Joe's LVAD: One Step Closer to a New Heart

A tall, rugged twenty-year old at Rutgers University, Joe Deen spent a lot of time outdoors, hiking, backpacking and working at a Boy Scout camp. In 2006, he developed brachycardia, an unusually slow heartbeat, that doctors linked to Lyme disease. But when the tests for Lyme were inconclusive and the problem persisted, Joe received a pacemaker.

One year later, he was diagnosed with heart block and learned that he was in the early stages of congestive heart failure.

In 2009, just months after his graduation, Joe's heart wasn't pumping enough blood. Dr. Yoshifumi Naka performed an emergency LVAD surgery at NewYork-Presbyterian/Columbia.

"I wasn't surprised when I woke up with this device," Joe says, "I'd already been to a VAD clinic where my nurse told me what to expect. After the implant the VAD team taught me how to respond to device's signals and alarms, and how to keep track of my battery power. They were all so upbeat that I soon got the hang of it."

A few months after Joe was discharged, he took a job at a hotel working at the front desk. "I was wearing a suit jacket so most people didn't even notice I was wearing a VAD," he says. "I realized it was all about gaining confidence and doing things according to your comfort level."

Soon Joe was lacing on his hiking boots. "Normally I'd just take off on the spur of the moment to go into the woods for a few days," he says, "But I had to stay near the hospital because I was on the transplant list.
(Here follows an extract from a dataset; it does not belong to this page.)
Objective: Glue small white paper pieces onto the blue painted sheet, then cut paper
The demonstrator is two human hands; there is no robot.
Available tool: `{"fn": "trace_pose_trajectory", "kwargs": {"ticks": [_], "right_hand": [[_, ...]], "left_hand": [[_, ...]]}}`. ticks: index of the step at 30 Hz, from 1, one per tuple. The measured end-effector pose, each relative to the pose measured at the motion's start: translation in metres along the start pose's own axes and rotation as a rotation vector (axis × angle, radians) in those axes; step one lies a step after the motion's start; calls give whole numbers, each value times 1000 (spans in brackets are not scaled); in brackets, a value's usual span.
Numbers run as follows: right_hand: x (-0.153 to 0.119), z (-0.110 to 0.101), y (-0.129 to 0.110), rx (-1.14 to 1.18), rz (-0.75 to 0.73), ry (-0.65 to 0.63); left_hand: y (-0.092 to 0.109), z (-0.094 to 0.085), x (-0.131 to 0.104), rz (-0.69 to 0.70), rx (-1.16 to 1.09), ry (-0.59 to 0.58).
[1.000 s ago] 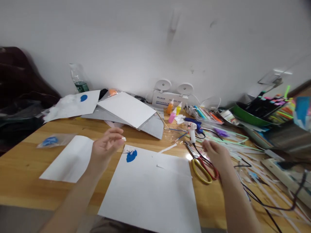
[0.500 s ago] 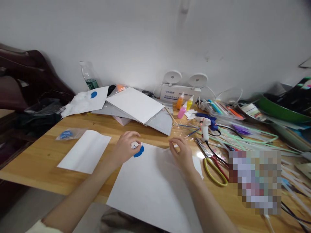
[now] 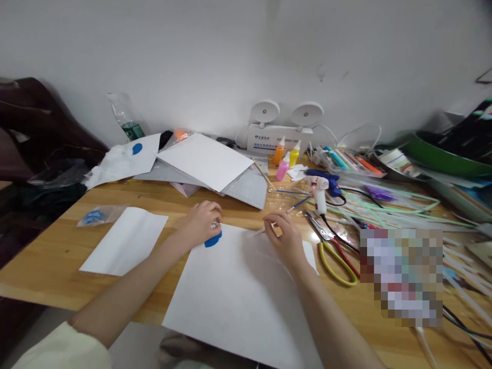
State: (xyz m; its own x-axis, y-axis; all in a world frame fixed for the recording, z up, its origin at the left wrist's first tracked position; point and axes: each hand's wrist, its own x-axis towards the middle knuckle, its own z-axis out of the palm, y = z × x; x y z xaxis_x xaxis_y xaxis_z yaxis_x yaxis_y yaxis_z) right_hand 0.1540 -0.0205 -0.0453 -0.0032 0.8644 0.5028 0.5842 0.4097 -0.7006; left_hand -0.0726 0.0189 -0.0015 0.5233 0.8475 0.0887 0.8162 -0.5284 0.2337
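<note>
A large white sheet of paper lies on the wooden table in front of me. At its upper left corner is a blue patch, which could be paint or clay. My left hand is closed just above this patch, its fingertips touching or nearly touching it. Something small and white shows between those fingers, mostly hidden. Over the sheet's upper right, my right hand is pinched around a thin white stick that points left. The stick's other end is hidden by the hand.
Left of the sheet lie folded white paper and a bag of blue material. Scissors, a white glue gun and paint bottles stand or lie to the right. Boards are stacked behind.
My left hand's fingers have come down onto the blue patch, hiding the white bit and the patch's upper part. My right hand stays nearly in place. The view has shifted slightly.
</note>
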Motion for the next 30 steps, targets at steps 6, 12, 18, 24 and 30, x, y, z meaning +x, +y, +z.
{"fn": "trace_pose_trajectory", "kwargs": {"ticks": [6,12,18,24,30], "right_hand": [[1,-2,-2,12,4,19],[1,-3,-2,7,6,14],[2,-4,-2,2,14,11],[1,-4,-1,7,23,11],[1,-5,-1,5,12,31]], "left_hand": [[2,-1,0,-25,31,-28],[5,-3,2,-42,54,-39],[6,-2,1,-72,23,-66],[4,0,0,-115,7,-72],[5,2,0,-140,-20,-78]]}}
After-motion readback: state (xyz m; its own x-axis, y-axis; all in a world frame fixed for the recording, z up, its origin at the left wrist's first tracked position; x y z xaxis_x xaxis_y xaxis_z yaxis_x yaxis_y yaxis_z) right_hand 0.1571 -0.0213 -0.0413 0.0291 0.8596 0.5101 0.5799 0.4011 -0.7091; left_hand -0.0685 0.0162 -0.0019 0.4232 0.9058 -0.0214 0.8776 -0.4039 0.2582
That meant day trips to the Palisades or to World's End Park in Western Pennsylvania. It felt great to dip my toes into a creek."

Joe also entered a 5K Heart Walk in New York City, just eight months after receiving his VAD. His goal was to complete it faster than his cardiologist: he succeeded.

Joe's still went to parties with his college friends and to weekly Trivia night. And he also met new people as he tapped into the growing LVAD community.

"Around the time of my implant, Dick Cheney got an assist device. Then a woman with a VAD went on Good Morning America," Joe recalls. "So this device was in the news. Soon there were a couple of Facebook groups for LVAD people."

"If you did an online search for VAD two years ago, you got a lot of scholarly articles." Joe says. "Today you'll find a lot of real life stories, patient blogs and even posts on YouTube. The take-home message is: You really can incorporate this device into your normal life."

On Oct 24th 2010, Dr. Naka removed Joe's VAD and performed a heart transplant. "The VAD used to sit there humming like a turbine," Joe says. "After the transplant, I was so excited to hear a heart beat, it took a while for me to fall asleep."